Reproducible Builds in August 2022

View all our monthly reports


Welcome to the August 2022 report from the Reproducible Builds project! In these reports we outline the most important things that we have been up to over the past month. As a quick recap, whilst anyone may inspect the source code of free software for malicious flaws, almost all software is distributed to end users as pre-compiled binaries. The motivation behind the reproducible builds effort is to ensure no flaws have been introduced during this compilation process by promising identical results are always generated from a given source, thus allowing multiple third-parties to come to a consensus on whether a build was compromised.

As ever, if you are interested in contributing to the project, please visit our Contribute page on our website.

Community news

As announced last month, registration is currently open for our in-person summit this year which is due to be held between November 1st → November 3rd. The event will take place in Venice (Italy). Very soon we intend to pick a venue reachable via the train station and an international airport. However, the precise venue will depend on the number of attendees. Please see the announcement email for information about how to register.


The US National Security Agency (NSA), Cybersecurity and Infrastructure Security Agency (CISA) and the Office of the Director of National Intelligence (ODNI) have released a document called “Securing the Software Supply Chain: Recommended Practices Guide for Developers” (PDF) as part of their Enduring Security Framework (ESF) work.

The document expressly recommends having reproducible builds as part of “advanced” recommended mitigations, along with hermetic builds. Page 31 (page 35 in the PDF) says:

Reproducible builds provide additional protection and validation against attempts to compromise build systems. They ensure the binary products of each build system match: i.e., they are built from the same source, regardless of variable metadata such as the order of input files, timestamps, locales, and paths. Reproducible builds are those where re-running the build steps with identical input artifacts results in bit-for-bit identical output. Builds that cannot meet this must provide a justification why the build cannot be made reproducible.

The full press release is available online.

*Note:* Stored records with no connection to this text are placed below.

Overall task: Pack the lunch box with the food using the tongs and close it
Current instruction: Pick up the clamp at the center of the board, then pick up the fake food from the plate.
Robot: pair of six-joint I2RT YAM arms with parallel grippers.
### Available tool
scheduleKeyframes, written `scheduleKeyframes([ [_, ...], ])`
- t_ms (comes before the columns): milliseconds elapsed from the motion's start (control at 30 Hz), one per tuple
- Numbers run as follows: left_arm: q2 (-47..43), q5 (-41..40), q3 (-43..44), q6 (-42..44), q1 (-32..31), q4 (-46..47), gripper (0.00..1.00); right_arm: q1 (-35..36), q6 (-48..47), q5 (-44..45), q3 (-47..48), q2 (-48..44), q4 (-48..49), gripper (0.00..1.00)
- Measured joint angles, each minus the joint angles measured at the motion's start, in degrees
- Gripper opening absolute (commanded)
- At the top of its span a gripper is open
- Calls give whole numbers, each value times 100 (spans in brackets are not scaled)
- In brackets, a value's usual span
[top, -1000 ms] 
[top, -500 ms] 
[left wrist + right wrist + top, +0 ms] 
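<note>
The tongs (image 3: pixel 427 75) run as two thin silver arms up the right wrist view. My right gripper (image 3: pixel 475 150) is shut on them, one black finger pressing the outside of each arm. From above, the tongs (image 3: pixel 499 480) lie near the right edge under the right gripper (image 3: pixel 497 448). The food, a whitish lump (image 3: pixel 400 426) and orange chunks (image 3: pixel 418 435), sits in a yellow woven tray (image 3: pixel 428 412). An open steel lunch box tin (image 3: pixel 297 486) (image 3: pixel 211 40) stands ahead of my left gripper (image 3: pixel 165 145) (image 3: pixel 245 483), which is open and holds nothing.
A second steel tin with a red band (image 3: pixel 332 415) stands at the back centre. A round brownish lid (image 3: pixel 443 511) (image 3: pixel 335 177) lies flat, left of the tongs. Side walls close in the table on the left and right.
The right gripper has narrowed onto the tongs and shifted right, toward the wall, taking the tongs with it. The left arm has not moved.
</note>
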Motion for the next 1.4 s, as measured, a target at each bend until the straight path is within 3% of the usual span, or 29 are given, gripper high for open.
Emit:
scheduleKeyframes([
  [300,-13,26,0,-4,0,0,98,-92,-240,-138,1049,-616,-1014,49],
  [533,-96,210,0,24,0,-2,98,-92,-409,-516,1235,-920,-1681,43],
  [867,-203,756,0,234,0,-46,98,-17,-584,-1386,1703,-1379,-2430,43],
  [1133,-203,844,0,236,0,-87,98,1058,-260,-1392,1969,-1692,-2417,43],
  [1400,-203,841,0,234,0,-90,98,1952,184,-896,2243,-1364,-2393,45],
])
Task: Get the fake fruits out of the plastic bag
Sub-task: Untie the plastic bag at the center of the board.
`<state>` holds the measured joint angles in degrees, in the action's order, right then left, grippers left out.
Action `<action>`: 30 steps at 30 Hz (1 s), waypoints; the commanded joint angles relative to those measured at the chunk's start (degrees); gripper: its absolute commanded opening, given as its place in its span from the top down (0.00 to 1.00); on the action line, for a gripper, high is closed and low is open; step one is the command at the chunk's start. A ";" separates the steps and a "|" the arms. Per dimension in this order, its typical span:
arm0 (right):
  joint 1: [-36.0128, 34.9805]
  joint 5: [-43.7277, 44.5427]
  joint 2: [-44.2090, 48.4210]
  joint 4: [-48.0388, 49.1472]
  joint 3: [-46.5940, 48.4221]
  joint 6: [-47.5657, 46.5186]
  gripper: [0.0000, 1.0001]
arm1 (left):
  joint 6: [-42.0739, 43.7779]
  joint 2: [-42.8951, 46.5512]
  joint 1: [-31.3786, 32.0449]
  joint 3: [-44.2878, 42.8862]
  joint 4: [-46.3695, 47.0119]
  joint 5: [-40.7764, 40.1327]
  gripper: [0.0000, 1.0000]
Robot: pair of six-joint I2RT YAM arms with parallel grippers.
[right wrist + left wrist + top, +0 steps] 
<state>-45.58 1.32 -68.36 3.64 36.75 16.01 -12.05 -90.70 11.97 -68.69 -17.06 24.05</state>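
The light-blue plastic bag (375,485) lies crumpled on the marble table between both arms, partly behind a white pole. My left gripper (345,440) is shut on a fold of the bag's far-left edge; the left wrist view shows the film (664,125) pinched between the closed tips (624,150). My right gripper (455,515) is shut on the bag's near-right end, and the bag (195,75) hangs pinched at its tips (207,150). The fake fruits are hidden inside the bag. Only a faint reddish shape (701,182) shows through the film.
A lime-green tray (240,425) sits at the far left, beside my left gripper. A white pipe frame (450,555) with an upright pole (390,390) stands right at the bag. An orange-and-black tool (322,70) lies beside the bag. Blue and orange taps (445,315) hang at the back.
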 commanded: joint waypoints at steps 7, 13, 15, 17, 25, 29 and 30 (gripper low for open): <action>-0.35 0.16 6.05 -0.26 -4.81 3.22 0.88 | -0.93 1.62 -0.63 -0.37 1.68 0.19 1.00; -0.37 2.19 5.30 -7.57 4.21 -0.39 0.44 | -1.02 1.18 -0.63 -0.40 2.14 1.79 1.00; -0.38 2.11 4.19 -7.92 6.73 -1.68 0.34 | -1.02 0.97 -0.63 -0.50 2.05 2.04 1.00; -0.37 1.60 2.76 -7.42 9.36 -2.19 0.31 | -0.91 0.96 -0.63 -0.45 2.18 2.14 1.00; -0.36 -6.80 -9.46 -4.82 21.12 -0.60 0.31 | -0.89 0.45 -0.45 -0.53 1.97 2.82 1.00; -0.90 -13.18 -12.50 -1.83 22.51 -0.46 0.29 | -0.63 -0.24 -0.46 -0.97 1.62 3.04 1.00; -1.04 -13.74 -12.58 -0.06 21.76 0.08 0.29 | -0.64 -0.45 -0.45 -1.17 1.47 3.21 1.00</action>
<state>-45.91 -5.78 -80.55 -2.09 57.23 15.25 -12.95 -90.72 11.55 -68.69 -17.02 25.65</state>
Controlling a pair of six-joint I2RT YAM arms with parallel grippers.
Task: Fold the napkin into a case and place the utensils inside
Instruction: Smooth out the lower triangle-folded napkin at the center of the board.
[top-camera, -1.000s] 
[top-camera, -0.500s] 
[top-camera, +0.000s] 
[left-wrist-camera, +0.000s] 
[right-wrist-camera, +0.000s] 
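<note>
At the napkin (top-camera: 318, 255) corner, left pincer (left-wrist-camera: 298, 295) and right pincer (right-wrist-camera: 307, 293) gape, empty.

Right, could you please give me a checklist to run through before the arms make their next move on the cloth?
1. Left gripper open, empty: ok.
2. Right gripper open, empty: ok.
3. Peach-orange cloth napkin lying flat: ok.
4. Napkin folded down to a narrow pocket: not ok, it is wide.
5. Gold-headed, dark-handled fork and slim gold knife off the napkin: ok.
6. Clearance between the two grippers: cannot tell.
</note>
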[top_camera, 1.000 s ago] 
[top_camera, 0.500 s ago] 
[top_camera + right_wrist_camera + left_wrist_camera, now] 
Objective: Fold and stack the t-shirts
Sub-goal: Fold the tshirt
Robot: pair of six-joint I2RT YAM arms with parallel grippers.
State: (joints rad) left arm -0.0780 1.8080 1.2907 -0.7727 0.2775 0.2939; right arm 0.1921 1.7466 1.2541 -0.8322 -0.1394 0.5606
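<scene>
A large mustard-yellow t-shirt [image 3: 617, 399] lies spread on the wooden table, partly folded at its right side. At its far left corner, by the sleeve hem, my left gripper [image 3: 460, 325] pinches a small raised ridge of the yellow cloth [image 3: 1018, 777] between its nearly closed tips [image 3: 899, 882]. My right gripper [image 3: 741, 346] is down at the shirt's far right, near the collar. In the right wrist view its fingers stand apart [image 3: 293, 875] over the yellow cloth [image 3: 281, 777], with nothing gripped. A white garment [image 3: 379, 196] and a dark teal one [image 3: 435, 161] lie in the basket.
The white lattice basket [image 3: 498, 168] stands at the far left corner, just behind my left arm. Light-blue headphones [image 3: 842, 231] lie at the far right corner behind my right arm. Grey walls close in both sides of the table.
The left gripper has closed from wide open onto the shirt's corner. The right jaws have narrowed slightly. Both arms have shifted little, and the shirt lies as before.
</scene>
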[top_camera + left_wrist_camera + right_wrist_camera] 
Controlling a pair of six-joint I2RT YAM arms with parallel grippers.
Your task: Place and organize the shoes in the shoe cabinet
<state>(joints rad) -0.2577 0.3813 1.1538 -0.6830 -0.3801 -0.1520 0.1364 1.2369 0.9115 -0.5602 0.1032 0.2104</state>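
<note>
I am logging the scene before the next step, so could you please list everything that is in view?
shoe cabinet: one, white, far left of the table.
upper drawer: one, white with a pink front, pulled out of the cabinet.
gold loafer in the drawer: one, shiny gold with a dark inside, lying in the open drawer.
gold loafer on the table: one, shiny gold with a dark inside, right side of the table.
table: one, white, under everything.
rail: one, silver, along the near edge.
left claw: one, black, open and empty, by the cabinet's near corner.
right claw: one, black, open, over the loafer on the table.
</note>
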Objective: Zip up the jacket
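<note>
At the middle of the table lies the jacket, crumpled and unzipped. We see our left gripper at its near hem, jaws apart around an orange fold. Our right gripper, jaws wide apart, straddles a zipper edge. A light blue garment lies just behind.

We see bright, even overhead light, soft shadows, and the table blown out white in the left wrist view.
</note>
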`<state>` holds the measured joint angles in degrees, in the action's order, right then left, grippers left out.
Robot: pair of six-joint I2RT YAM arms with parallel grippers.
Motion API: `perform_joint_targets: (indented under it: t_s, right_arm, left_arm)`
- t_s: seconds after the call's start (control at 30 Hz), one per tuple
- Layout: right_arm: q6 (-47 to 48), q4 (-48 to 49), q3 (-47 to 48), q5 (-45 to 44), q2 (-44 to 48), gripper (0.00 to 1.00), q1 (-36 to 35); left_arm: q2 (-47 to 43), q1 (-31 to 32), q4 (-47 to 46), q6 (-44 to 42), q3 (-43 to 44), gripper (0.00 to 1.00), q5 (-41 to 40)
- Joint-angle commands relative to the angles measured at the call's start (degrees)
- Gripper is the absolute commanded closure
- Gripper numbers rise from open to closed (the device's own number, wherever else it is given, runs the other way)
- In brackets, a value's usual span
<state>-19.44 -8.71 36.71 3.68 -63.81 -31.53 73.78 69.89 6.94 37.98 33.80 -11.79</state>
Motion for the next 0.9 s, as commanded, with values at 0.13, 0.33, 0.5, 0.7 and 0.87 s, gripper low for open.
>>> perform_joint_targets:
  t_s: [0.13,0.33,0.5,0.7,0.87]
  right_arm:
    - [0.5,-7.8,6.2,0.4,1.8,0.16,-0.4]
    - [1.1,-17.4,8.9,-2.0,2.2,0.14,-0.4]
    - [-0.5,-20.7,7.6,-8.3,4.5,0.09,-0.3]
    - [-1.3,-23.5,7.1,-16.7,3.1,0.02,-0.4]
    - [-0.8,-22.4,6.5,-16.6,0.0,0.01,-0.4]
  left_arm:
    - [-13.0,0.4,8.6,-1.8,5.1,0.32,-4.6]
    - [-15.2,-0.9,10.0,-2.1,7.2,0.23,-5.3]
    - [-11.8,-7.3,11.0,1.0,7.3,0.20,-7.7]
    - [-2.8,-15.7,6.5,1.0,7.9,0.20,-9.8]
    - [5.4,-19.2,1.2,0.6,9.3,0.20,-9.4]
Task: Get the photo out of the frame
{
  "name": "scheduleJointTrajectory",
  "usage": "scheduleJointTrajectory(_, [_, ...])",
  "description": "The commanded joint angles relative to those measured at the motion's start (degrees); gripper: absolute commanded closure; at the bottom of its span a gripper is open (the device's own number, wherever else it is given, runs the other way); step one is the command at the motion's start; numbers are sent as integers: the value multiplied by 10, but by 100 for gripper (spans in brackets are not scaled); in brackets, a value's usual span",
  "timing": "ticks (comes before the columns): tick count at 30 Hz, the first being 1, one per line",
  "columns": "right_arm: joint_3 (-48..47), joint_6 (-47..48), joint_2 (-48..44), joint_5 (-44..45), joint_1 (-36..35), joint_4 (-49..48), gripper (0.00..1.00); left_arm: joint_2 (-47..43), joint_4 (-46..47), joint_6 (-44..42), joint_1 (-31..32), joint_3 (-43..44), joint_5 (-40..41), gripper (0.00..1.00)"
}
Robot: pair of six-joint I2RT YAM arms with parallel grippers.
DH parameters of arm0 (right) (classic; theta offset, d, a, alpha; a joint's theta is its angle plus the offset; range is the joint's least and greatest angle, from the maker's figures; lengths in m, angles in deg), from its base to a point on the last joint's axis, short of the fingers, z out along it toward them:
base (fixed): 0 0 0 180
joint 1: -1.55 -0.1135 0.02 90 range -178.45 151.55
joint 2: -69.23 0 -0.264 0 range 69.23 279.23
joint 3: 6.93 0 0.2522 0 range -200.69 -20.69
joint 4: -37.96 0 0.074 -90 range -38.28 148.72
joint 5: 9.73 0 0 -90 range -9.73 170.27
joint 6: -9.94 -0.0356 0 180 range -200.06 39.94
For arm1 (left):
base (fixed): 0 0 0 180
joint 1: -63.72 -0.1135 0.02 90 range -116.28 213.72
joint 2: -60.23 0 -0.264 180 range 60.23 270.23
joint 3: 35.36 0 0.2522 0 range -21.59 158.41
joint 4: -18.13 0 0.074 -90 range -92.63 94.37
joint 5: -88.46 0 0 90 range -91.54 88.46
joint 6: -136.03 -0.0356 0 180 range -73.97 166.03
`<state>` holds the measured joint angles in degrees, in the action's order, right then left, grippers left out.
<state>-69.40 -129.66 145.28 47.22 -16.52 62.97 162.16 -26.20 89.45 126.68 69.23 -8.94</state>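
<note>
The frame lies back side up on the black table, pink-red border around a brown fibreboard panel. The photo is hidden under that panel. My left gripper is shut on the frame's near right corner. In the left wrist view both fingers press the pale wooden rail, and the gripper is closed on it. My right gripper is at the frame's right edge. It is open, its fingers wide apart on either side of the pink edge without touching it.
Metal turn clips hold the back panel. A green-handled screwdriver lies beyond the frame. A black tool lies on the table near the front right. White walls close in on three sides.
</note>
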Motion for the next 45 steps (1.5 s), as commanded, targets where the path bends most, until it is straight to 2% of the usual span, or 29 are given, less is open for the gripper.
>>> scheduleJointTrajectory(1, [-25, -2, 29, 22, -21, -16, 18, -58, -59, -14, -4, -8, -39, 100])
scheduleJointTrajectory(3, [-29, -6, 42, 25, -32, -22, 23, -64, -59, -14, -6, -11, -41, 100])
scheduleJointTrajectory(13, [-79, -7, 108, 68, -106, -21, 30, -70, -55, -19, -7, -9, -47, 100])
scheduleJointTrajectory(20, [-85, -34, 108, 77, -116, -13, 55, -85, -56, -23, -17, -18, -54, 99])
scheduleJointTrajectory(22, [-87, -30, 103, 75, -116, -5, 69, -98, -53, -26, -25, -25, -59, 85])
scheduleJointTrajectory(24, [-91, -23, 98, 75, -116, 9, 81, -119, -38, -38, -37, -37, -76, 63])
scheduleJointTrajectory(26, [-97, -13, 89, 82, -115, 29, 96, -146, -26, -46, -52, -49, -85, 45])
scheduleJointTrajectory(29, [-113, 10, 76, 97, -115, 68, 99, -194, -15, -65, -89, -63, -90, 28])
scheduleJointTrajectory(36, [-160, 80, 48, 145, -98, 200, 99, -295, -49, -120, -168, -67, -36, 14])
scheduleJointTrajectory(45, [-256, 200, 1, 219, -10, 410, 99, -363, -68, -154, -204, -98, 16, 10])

On our mailing list this month, Marc Prud’hommeaux posted a feature request for diffoscope which additionally outlines a project called The App Fair, an autonomous distribution network of free and open-source macOS and iOS applications, where “validated apps are then signed and submitted for publication”.


Author/blogger Cory Doctorow posted published a provocative blog post this month titled “Your computer is tormented by a wicked god”. Touching on Ken Thompson’s famous talk, “Reflections on Trusting Trust”, the early goals of “Secure Computing” and UEFI firmware interfaces:

This is the core of a two-decade-old debate among security people, and it’s one that the “benevolent God” faction has consistently had the upper hand in. They’re the “curated computing” advocates who insist that preventing you from choosing an alternative app store or side-loading a program is for your own good – because if it’s possible for you to override the manufacturer’s wishes, then malicious software may impersonate you to do so, or you might be tricked into doing so. [..] This benevolent dictatorship model only works so long as the dictator is both perfectly benevolent and perfectly competent. We know the dictators aren’t always benevolent. […] But even if you trust a dictator’s benevolence, you can’t trust in their perfection. Everyone makes mistakes. Benevolent dictator computing works well, but fails badly. Designing a computer that intentionally can’t be fully controlled by its owner is a nightmare, because that is a computer that, once compromised, can attack its owner with impunity.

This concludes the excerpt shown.